From the records below, copy out exactly the lines from the one containing "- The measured" to the one containing "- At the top", both included. Add nothing else.

___ SUPPLIED RECORDS

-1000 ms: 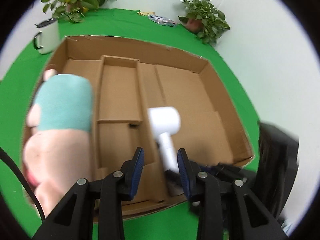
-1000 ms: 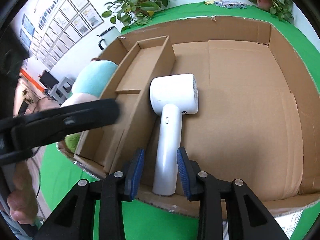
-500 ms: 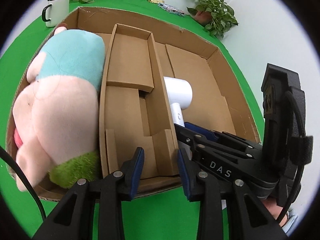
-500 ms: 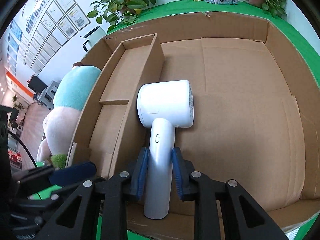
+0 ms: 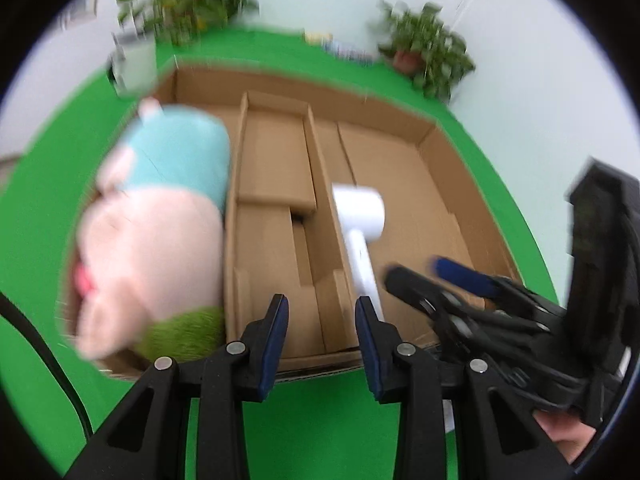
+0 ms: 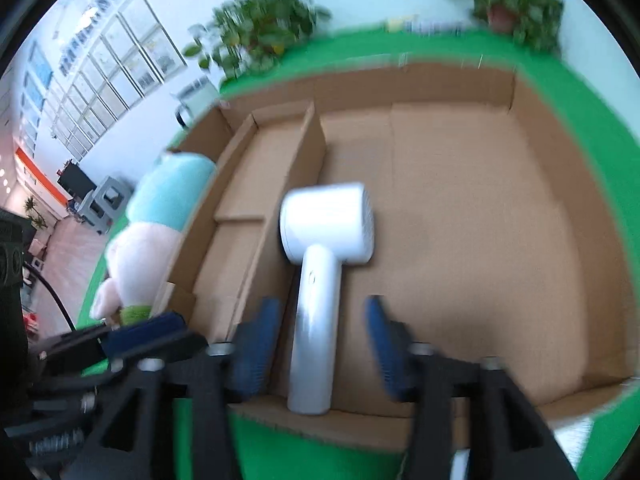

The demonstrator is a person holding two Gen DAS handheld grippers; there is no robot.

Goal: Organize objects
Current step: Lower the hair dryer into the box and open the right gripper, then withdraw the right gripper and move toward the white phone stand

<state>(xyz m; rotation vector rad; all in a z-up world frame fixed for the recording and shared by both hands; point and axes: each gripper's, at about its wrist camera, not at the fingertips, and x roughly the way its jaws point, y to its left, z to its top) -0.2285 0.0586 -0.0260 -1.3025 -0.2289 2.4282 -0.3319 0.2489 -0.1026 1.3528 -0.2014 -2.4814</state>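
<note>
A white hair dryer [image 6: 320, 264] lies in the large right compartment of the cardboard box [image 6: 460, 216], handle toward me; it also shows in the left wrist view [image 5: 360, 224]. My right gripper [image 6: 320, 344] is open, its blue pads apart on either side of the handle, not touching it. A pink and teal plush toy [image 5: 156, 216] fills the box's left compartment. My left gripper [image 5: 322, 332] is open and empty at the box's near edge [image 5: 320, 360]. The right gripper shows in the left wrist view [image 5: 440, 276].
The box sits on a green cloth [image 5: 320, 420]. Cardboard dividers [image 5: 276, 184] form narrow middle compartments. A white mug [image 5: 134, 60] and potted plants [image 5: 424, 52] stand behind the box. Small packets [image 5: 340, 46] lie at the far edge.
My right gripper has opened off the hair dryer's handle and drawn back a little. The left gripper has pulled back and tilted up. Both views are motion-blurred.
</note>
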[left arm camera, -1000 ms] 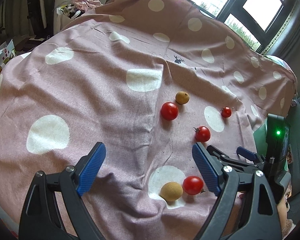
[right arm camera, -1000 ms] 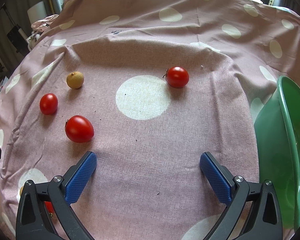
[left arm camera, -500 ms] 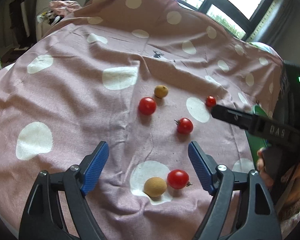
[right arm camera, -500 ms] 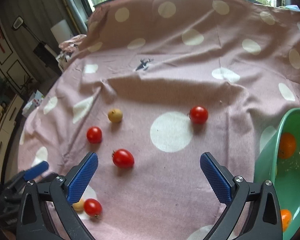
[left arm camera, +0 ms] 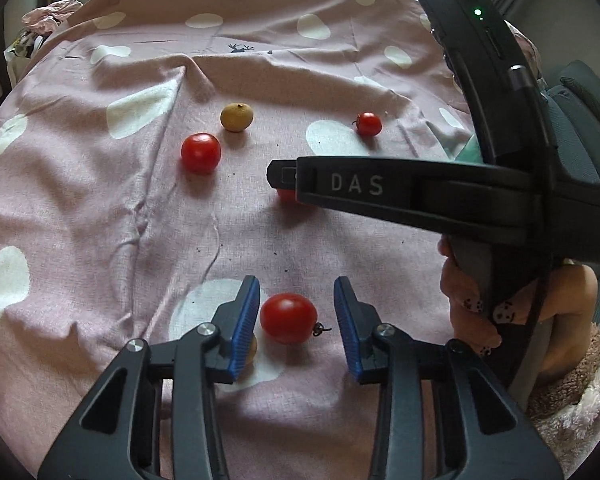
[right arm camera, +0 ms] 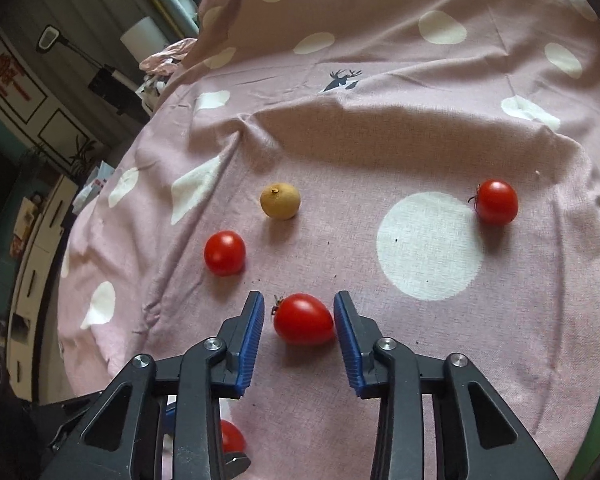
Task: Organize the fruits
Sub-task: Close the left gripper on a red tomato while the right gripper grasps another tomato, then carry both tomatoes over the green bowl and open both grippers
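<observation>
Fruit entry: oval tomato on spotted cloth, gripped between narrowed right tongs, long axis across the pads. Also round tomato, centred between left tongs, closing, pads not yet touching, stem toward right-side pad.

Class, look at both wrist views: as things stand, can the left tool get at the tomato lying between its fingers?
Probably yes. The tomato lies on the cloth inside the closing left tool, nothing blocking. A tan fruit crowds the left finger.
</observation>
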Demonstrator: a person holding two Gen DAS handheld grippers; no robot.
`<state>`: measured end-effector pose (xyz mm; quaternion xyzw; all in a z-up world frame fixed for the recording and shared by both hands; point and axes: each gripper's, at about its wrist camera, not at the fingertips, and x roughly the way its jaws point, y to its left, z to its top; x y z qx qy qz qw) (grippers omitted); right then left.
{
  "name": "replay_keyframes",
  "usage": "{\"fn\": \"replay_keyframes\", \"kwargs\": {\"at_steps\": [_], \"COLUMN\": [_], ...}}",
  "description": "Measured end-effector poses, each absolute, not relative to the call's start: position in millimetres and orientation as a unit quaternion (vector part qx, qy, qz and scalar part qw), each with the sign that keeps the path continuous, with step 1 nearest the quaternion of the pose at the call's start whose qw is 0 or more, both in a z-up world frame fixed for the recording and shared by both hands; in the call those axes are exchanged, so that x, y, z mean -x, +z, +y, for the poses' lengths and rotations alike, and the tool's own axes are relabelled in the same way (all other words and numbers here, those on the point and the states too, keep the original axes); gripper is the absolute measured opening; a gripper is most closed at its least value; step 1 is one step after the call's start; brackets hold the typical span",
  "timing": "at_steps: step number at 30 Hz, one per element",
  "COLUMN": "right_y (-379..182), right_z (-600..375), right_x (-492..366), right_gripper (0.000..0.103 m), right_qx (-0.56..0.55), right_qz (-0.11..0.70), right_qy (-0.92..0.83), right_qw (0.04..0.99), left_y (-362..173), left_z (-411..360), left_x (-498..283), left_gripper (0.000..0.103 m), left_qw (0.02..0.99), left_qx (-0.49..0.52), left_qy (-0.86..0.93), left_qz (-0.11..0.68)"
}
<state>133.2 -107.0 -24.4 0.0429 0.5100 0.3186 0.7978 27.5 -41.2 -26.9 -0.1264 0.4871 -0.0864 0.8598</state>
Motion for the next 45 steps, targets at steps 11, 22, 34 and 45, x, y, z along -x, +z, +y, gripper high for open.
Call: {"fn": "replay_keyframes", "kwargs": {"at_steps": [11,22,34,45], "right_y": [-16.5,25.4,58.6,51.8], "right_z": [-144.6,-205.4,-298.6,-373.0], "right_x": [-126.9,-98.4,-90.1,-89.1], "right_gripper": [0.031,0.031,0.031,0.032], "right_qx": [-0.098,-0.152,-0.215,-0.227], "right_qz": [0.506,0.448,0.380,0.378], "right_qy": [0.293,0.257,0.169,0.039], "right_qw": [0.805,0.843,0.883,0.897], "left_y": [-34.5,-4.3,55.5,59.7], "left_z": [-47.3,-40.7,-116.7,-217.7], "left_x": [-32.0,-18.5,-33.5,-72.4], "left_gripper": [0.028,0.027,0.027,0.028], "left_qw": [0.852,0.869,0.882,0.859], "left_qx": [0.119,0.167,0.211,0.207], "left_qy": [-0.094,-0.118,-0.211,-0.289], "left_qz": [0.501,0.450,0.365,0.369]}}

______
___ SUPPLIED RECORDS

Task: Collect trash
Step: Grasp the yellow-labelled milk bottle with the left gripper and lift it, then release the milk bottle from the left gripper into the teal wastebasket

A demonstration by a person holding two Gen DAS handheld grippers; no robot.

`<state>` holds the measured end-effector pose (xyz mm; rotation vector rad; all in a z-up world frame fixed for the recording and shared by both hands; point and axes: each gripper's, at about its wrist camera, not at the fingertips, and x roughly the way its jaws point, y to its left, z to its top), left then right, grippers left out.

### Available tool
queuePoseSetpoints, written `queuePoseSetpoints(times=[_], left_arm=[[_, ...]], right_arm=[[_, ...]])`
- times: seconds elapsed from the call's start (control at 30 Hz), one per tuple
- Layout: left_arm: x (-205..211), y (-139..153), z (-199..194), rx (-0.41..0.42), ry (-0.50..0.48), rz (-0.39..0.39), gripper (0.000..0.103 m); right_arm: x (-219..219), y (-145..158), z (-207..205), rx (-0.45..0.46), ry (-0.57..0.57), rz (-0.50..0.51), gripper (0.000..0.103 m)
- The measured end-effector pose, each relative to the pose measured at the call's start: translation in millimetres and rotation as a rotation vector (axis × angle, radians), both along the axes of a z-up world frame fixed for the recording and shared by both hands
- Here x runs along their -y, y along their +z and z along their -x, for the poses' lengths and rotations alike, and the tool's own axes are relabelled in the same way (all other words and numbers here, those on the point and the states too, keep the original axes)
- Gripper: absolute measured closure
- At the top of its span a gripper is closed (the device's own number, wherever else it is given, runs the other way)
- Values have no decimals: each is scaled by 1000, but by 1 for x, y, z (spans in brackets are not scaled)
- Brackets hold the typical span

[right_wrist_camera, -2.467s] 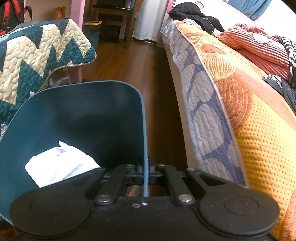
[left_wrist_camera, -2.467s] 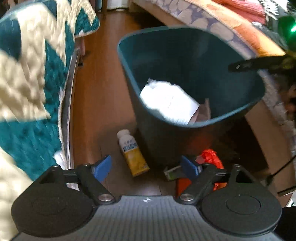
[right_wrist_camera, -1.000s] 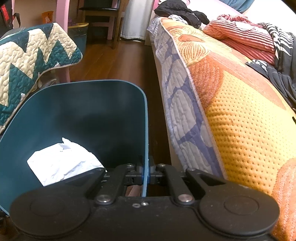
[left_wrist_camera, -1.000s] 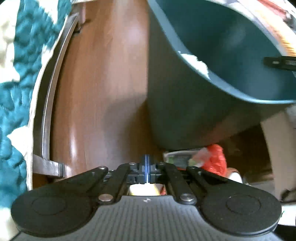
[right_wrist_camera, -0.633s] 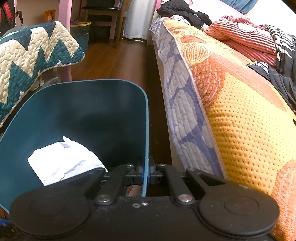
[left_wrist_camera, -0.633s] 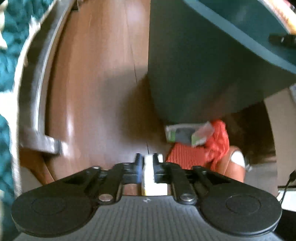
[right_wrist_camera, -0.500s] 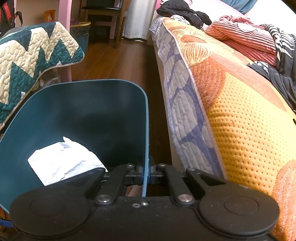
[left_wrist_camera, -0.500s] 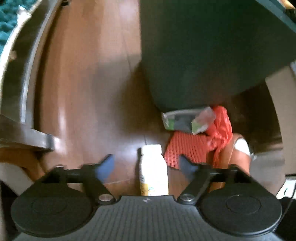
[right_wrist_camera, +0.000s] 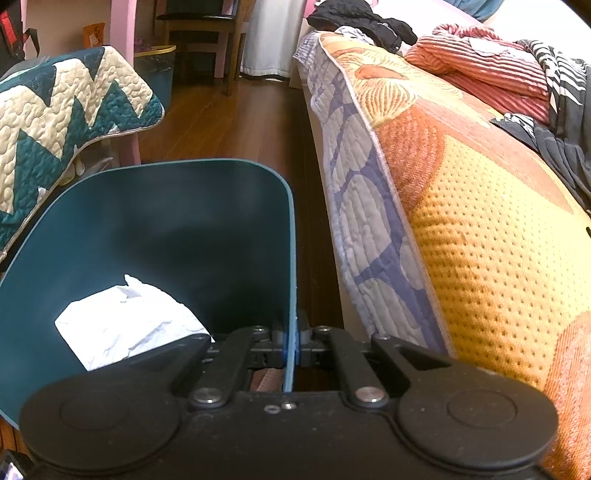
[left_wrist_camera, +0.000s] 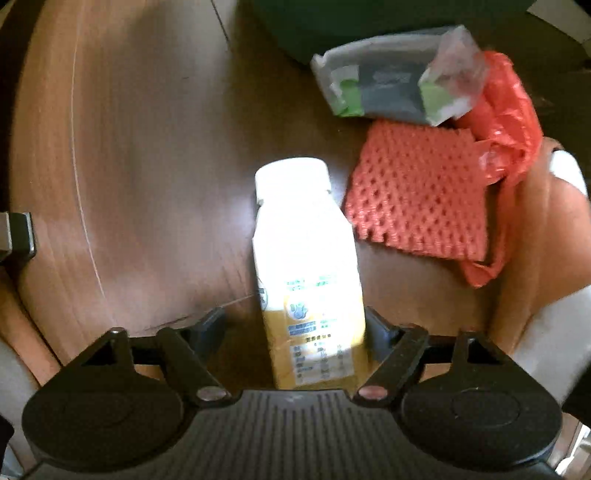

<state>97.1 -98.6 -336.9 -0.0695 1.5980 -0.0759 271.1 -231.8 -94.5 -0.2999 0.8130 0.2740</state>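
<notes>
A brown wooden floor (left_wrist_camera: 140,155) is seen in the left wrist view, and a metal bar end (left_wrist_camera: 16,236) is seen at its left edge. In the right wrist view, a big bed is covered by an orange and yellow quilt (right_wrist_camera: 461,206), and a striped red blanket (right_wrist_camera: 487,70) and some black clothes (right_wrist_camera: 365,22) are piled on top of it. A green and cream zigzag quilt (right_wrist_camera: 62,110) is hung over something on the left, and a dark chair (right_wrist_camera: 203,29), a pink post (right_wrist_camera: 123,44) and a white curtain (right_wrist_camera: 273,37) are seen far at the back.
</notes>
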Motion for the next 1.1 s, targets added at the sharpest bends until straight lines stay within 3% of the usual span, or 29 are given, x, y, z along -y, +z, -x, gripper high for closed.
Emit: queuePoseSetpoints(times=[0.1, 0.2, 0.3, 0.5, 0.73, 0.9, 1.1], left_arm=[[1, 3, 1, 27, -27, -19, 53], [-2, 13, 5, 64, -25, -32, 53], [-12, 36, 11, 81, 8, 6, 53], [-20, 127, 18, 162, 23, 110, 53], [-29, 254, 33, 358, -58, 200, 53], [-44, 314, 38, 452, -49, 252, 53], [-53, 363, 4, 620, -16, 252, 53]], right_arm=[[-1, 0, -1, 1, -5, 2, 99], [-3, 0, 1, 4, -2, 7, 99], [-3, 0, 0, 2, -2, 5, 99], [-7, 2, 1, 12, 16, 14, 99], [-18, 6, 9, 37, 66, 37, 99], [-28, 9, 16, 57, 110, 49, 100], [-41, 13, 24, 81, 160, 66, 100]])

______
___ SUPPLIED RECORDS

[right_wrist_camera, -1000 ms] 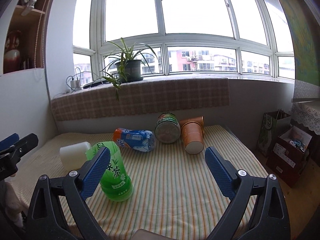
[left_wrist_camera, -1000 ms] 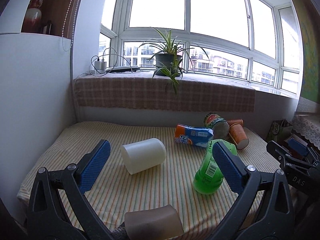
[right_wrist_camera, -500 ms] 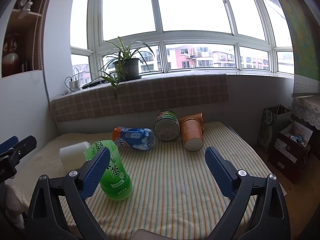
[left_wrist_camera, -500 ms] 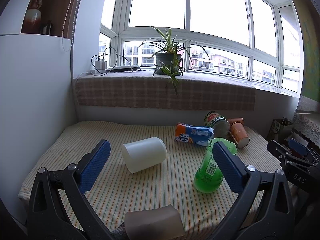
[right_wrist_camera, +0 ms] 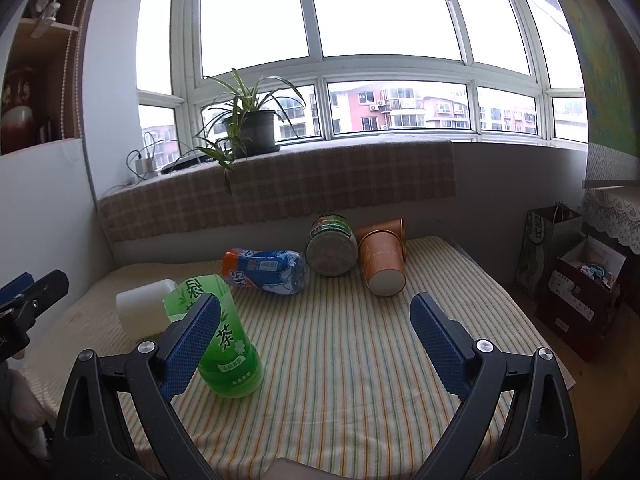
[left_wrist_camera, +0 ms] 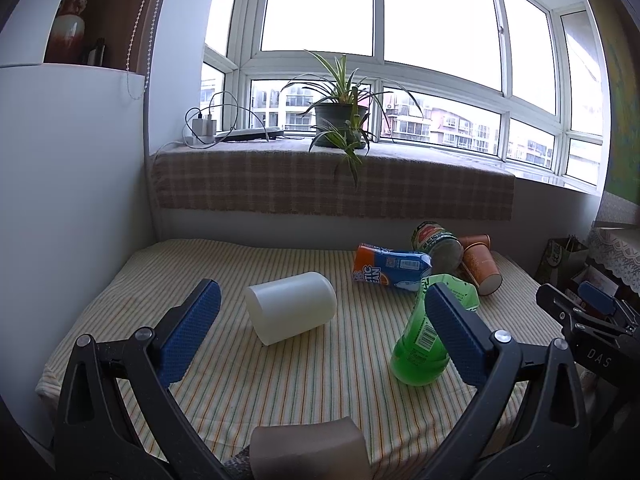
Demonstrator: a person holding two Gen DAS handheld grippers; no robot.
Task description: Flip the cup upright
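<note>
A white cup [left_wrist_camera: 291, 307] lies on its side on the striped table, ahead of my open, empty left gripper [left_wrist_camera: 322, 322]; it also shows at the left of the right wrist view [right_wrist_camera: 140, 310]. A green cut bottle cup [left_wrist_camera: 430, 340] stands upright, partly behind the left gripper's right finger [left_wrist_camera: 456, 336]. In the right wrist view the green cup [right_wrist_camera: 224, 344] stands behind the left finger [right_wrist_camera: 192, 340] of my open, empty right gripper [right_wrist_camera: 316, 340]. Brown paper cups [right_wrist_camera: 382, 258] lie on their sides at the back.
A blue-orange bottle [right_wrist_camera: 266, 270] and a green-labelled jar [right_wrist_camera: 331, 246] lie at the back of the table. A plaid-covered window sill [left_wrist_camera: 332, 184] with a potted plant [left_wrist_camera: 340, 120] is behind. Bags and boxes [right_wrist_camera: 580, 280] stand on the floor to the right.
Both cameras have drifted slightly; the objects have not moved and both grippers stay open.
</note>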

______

### OUTPUT BELOW
- The measured end-effector pose, each relative to the pose measured at the call's start: translation in millimetres and rotation as a rotation vector (axis × angle, radians), both along the axes of a z-up world frame fixed for the recording and shared by both hands
- Here x runs along their -y, y along their +z and z along their -x, for the poses' lengths and rotations alike, and the tool's own axes are relabelled in the same way (all other words and numbers here, those on the point and the states too, keep the original axes)
- Gripper: absolute measured closure
- At the top of its span a gripper is closed (the device's own number, wherever else it is given, runs the other way)

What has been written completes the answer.